Zhe Wang et al. Sci Rep. .

Abstract

5-Methylcytosine (m5C) is closely associated with cancer. However, the role of m5C in breast cancer(BC)remains unclear. This study combined single-cell RNA sequencing (scRNA-Seq) and transcriptomics datasets to screen m5C regulators associated with BC progression and analyze their clinical values. Firstly, This study elucidates the mechanisms of the m5C landscape and the specific roles of m5C regulators in BC patients. we found that the dysregulation of m5C regulators with m5Cscore play the essential role of the carcinogenesis and progression in epithelial cells and myeloid cells of BC at single cell level. External validation was conducted using an independent scRNA-Seq datasets. Then, three distinct m5C modification patterns were identified by transcriptomics datasets. Based on the m5C differentially expressed regulators, the m5Cscore was constructed, and used to divide patients with BC into high and low m5Cscore groups.

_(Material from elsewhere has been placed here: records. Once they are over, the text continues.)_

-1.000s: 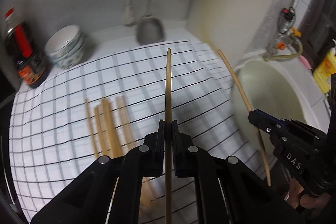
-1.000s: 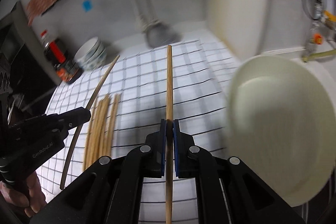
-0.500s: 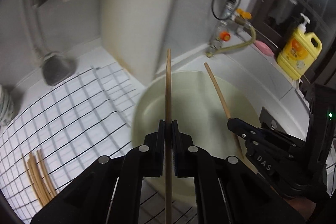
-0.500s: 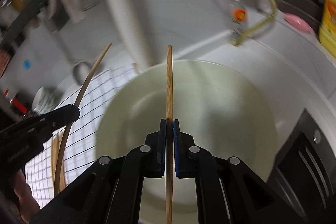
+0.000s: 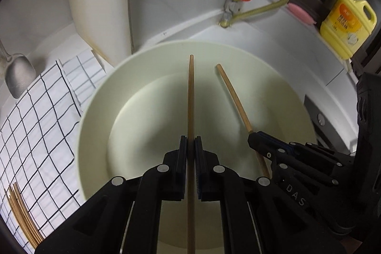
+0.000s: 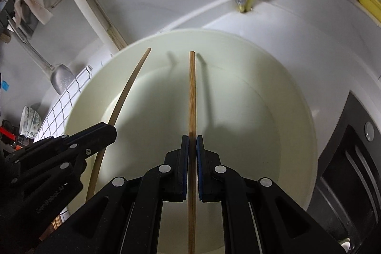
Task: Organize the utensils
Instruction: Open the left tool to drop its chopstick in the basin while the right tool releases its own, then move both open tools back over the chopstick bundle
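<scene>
Showing only leftward: soap bottle (image 5: 346, 23), chopstick pile (image 5: 22, 216)

two held chopsticks (image 5: 190, 97), one basin (image 5: 95, 111), two tongs (image 5: 190, 149)

- right hand-held gripper (image 6: 192, 138) clamped on a chopstick (image 6: 192, 92), over the cream basin (image 6: 307, 125)
- left hand-held gripper (image 6: 107, 129) grips second chopstick (image 6: 129, 85), lower left
</scene>
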Motion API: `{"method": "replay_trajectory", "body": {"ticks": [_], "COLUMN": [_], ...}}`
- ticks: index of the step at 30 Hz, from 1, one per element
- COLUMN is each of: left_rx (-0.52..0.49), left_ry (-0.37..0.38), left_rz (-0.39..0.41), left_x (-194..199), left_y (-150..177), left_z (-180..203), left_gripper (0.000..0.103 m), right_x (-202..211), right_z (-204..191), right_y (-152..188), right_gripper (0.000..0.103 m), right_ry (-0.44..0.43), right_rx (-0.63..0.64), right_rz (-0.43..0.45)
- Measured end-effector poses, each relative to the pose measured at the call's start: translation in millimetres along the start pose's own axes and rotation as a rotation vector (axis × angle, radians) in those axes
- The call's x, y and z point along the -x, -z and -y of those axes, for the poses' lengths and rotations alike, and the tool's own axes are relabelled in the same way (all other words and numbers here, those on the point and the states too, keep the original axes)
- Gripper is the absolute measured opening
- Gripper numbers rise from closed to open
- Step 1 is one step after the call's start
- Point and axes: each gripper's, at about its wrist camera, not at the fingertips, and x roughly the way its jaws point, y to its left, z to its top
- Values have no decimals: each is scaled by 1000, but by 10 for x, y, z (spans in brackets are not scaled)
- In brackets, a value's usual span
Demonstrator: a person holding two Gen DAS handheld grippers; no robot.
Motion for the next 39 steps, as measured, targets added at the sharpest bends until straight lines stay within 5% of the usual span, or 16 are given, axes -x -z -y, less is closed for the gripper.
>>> {"method": "replay_trajectory", "body": {"ticks": [16, 19, 21, 39], "left_rx": [-2, 0, 8, 80], "left_ry": [-51, -70, -79, -168], "left_rz": [-59, -42, -8, 110], "left_x": [-214, -146, -44, 888], "left_y": [38, 35, 37, 311], "left_z": [-70, -87, -111, -462], "left_gripper": [10, 45, 57, 81], "right_x": [-52, 15, 73, 650], "right_z": [-27, -39, -37, -464], "right_y": [58, 47, 43, 259], "right_gripper": [7, 11, 11, 32], "right_ry": [31, 44, 46, 25], "right_rx": [11, 13, 11, 72], "right_rz": [-33, -14, -2, 90]}}
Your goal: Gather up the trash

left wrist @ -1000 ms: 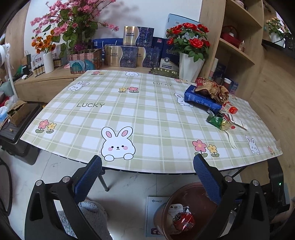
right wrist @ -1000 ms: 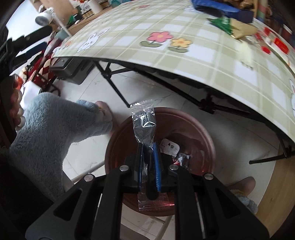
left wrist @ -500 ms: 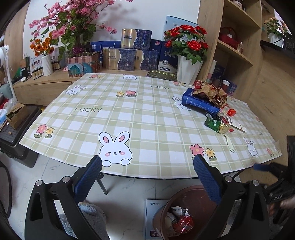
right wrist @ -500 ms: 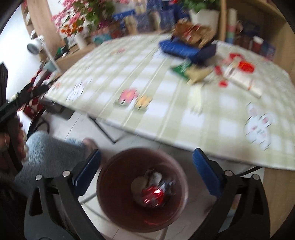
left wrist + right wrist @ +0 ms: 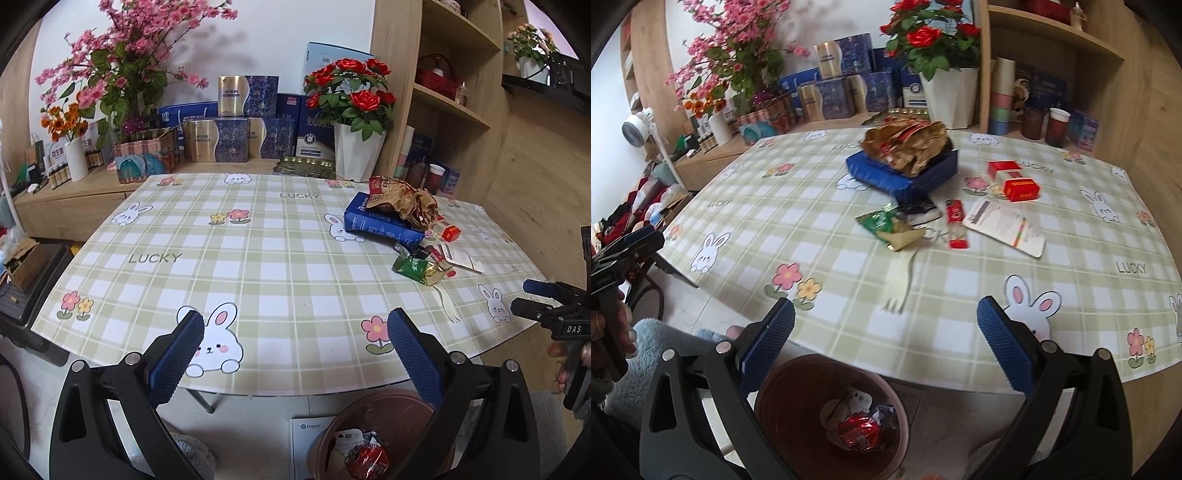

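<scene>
Both tongs, left gripper [image 5: 295, 339] and right gripper [image 5: 885, 325]: spread, empty | next: green wrapper [image 5: 884, 225] | approach low, clamp crumpled middle, carry to bin [image 5: 798, 391].

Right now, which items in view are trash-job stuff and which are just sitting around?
Job:
- brown bin
- green wrapper
- crumpled brown bag
- red stick packet
- plastic fork

Lying about:
- rose pot
- gift boxes
- paper cups

A checked tablecloth [image 5: 258, 266] with rabbits and flowers fills the middle. At 12 o'clock stand gift boxes [image 5: 218, 140]; at 1 o'clock, red roses in a white pot [image 5: 356, 151]; at 11 o'clock, pink blossoms [image 5: 122, 70]. Wooden shelves [image 5: 454, 99] rise at 2 o'clock.
</scene>
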`<state>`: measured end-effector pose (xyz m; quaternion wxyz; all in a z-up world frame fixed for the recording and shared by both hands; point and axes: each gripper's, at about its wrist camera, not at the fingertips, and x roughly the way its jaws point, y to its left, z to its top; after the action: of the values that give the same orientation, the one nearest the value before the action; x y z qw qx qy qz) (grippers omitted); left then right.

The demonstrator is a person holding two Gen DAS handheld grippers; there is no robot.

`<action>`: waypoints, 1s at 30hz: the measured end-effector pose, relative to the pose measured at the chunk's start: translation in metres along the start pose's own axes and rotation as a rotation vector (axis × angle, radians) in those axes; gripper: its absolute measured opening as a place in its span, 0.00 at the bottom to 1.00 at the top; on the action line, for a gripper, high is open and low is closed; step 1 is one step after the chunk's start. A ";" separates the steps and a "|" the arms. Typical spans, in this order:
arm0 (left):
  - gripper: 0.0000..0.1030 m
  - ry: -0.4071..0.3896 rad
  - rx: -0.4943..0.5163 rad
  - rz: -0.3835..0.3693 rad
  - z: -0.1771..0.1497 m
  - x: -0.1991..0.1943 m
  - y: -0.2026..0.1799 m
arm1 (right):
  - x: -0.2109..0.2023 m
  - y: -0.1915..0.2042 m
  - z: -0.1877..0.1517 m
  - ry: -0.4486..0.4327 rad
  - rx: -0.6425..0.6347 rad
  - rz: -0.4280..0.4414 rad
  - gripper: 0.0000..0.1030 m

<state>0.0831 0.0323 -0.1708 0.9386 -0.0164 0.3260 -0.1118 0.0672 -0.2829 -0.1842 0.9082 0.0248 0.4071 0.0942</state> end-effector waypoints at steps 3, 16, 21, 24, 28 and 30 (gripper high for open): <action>0.94 0.002 0.009 -0.013 0.006 0.006 -0.005 | -0.002 -0.010 0.002 -0.018 0.020 0.012 0.95; 0.94 0.041 0.062 -0.046 0.020 0.035 -0.034 | 0.009 -0.054 0.000 -0.026 0.119 0.018 0.95; 0.94 0.065 0.070 -0.086 0.028 0.055 -0.050 | 0.016 -0.067 -0.001 -0.019 0.134 -0.002 0.95; 0.94 0.064 0.087 -0.115 0.039 0.067 -0.067 | 0.020 -0.073 -0.001 -0.016 0.134 -0.012 0.95; 0.94 0.045 0.166 -0.155 0.064 0.092 -0.101 | 0.027 -0.081 0.002 -0.006 0.145 -0.020 0.95; 0.94 0.040 0.221 -0.172 0.078 0.108 -0.119 | 0.030 -0.085 0.005 -0.003 0.156 -0.016 0.95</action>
<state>0.1896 -0.1107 -0.1623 0.9149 0.0615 0.3279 -0.2272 0.1032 -0.3604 -0.2133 0.9049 0.0922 0.4118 0.0549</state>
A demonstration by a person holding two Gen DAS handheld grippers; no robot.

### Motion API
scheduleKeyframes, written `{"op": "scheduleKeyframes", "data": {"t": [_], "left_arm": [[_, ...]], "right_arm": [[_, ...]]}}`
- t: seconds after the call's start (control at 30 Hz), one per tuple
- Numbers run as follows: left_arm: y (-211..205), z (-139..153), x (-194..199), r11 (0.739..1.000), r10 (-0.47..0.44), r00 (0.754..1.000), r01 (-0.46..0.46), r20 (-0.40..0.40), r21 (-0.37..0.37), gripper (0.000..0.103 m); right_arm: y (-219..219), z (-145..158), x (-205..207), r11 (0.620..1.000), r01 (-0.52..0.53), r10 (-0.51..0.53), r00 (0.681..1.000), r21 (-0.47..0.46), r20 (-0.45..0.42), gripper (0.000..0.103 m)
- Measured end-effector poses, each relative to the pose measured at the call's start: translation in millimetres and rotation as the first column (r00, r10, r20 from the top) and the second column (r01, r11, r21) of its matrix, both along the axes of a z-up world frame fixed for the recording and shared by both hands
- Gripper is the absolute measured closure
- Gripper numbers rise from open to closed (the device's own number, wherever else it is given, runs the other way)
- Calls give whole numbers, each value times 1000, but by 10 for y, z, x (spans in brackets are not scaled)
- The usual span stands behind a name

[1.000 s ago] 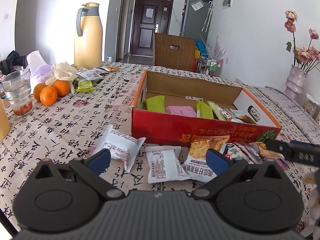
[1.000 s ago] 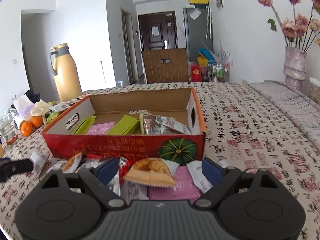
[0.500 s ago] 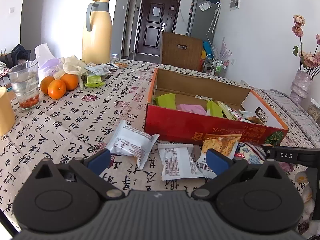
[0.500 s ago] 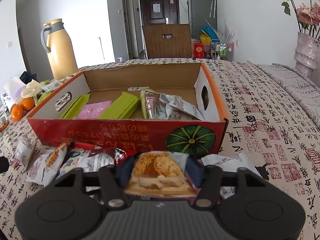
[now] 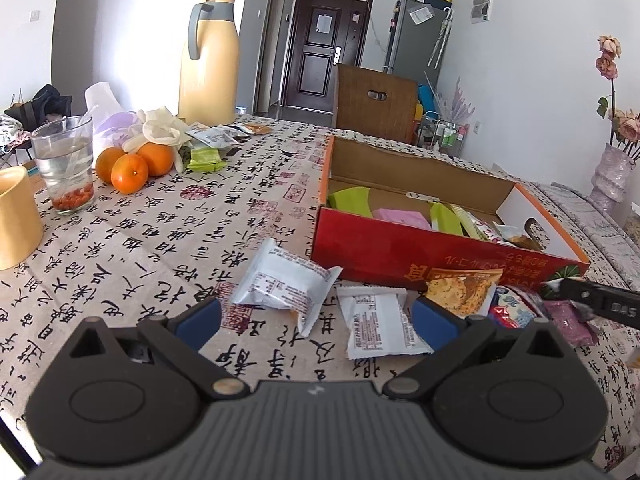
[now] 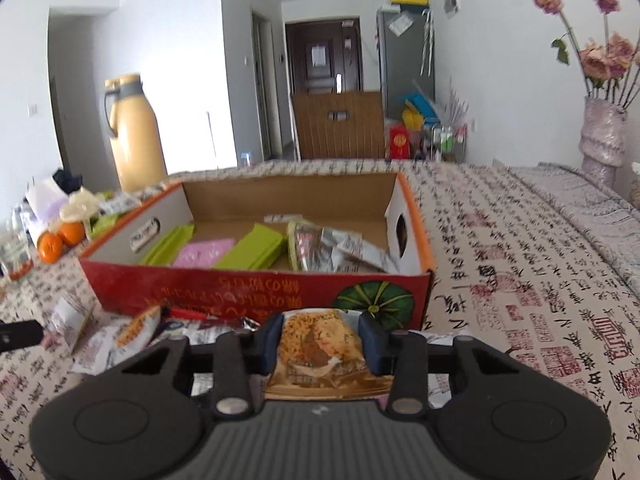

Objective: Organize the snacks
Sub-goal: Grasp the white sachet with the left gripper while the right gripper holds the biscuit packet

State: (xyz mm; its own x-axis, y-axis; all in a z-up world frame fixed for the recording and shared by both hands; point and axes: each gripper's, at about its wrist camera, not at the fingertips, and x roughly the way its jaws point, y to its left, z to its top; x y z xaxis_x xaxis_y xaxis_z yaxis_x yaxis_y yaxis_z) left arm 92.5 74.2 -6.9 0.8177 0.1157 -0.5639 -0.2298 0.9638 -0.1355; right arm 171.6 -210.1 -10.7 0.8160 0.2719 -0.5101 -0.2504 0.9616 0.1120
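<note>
A red cardboard box (image 5: 400,254) (image 6: 256,290) holds green, pink and foil snack packs. My right gripper (image 6: 320,342) is shut on an orange cracker packet (image 6: 318,350), lifted just in front of the box's near wall. My left gripper (image 5: 316,320) is open and empty, hovering over two white snack packets (image 5: 286,282) (image 5: 380,328) on the tablecloth. More loose packets (image 5: 464,290) (image 6: 136,326) lie along the box's front. The right gripper's finger (image 5: 596,300) shows at the right edge of the left wrist view.
A yellow thermos (image 5: 208,60), oranges (image 5: 130,166), a glass (image 5: 64,170), a yellow cup (image 5: 16,220) and more packets (image 5: 206,158) stand at the table's left. A flower vase (image 6: 602,136) stands at the far right. A wooden chair (image 6: 340,124) is behind the table.
My right gripper closed on the orange cracker packet and lifted it, rising above the pile. My left gripper rose and drew back a little, staying open.
</note>
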Motion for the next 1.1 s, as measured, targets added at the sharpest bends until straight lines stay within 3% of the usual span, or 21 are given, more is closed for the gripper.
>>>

Patients with a high m5Cscore had more abundant immune cell infiltration, stronger antitumor immunity, and better prognoses. Finally, Quantitative real-time (PCR) and immunohistochemistry were used for the in vitro experimental validation, which had extensive prognostic value. In this study, we aimed to assess the expression of m5C regulators involved in BC and investigate their correlation with the tumor microenvironment, clinicopathological characteristics, and prognosis of BC. The m5C regulators could be used to effectively assess the cell specific regulation prognosis of patients with BC and develop more effective immunotherapy strategies.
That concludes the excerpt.